Try it: Find the line below with "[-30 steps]" and the line with "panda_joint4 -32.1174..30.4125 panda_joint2". Output them and the lines between, exactly, but not the pictures.

Extracted records:
□ □ □
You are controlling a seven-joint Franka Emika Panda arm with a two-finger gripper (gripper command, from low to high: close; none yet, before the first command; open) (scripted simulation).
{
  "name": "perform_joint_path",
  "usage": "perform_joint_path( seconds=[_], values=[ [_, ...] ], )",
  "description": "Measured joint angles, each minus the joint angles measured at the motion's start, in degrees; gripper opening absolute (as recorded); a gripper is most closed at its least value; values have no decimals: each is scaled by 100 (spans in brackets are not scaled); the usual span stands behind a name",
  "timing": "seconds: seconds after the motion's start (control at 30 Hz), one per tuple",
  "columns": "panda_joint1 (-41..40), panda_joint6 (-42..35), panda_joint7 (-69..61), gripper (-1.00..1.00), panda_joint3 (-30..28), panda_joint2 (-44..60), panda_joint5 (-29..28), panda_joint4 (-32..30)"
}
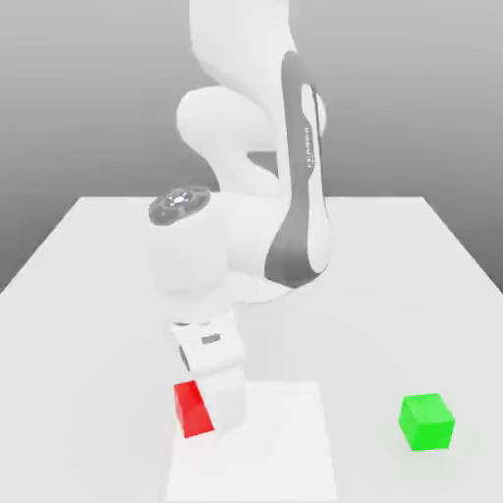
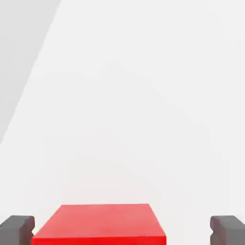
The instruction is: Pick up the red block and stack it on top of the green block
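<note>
Hand view: red block [image 2: 100, 224] between fingertips [image 2: 17, 228]

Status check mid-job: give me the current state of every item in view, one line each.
red block: resting on the table, between the open fingers, not lifted.
green block: resting on the table off to the exterior view's right, apart from the red block, nothing on top.
end effector: open, lowered around the red block, one finger on each side, not closed on it.
table: white, bearing both blocks.
</note>
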Motion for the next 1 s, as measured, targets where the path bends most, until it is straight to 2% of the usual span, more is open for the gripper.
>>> perform_joint_path(
  seconds=[0.2,0.23,0.43,0.77,1.0],
  values=[
    [344,260,280,0,-424,159,-383,-19],
    [395,289,319,-100,-486,173,-437,-23],
    [426,293,327,-100,-521,180,-450,-24],
    [35,-88,-104,-100,-6,-53,144,7],
    [-6,-347,-164,-100,50,-329,241,-8]
  ],
)
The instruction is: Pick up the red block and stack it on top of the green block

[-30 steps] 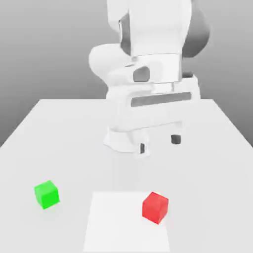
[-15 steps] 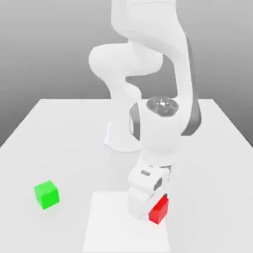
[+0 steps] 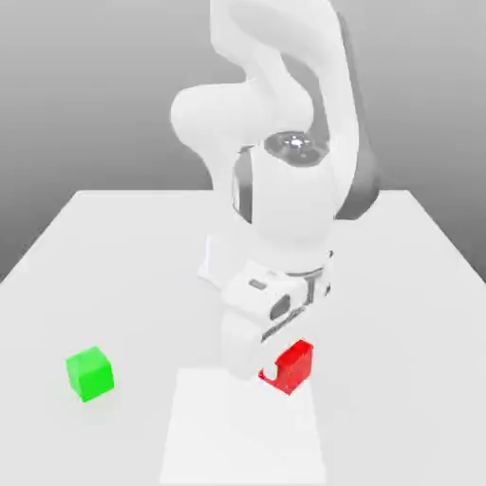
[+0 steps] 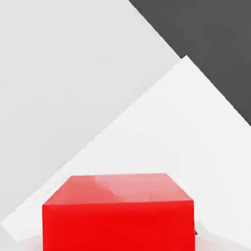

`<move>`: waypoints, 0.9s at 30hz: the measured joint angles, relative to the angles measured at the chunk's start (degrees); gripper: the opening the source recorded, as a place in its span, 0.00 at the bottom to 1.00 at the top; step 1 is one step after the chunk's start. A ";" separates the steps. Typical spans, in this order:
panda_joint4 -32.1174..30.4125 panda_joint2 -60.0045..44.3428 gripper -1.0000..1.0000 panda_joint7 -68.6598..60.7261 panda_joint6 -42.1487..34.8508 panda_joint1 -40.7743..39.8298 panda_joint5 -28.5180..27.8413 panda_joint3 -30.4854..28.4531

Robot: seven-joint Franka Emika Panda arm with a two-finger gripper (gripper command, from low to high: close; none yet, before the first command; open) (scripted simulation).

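Observation:
The red block (image 3: pixel 292 364) hangs a little above the table near its front, in the exterior view's centre, partly covered by the white hand. My gripper (image 3: pixel 278 372) is shut on it, reaching down from above. The same red block (image 4: pixel 117 213) looms close in the hand view, with one glossy face and its front face showing. The green block (image 3: pixel 89 372) rests on the table at the exterior view's left, well apart from the gripper and about level with the red block.
A lighter white square patch (image 3: pixel 242 432) lies on the grey table (image 3: pixel 408 285) below the held block. The arm's base (image 3: pixel 228 266) stands behind it at mid-table. Dark floor (image 4: pixel 211 44) shows beyond the table's edge.
The arm came down over the red block, the jaws closed on it, and the block has since risen off the white patch and shifted slightly toward the exterior view's left.

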State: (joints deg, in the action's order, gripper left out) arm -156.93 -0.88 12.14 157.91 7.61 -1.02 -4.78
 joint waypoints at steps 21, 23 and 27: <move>0.08 5.26 0.00 49.35 -5.06 -23.27 -2.26 -10.98; 0.08 5.63 0.00 53.84 -5.52 -25.32 -2.17 -12.01; 0.40 2.01 0.00 54.44 -2.28 -25.44 0.83 -12.60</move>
State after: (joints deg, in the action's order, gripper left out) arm -156.53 1.13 66.59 155.64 -17.83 -0.19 -17.38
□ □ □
Exercise answer:
[-30 steps] 
[-15 steps] 
[+0 steps] 
[+0 steps] 

`<move>`: waypoints, 0.9s at 30hz: the measured joint angles, relative to the angles measured at the chunk's start (degrees); gripper: the opening the source recorded, as a place in its span, 0.00 at the bottom to 1.00 at the top; step 1 is one step after the chunk's start. A ";" separates the steps. Typical spans, in this order:
panda_joint4 -32.1174..30.4125 panda_joint2 -60.0045..44.3428 gripper -1.0000..1.0000 panda_joint7 -68.6598..60.7261 panda_joint6 -42.1487..34.8508 panda_joint1 -40.7743..39.8298 panda_joint5 -28.5180..27.8413 panda_joint3 -30.4854..28.4531

The answer is complete, and the exercise is done.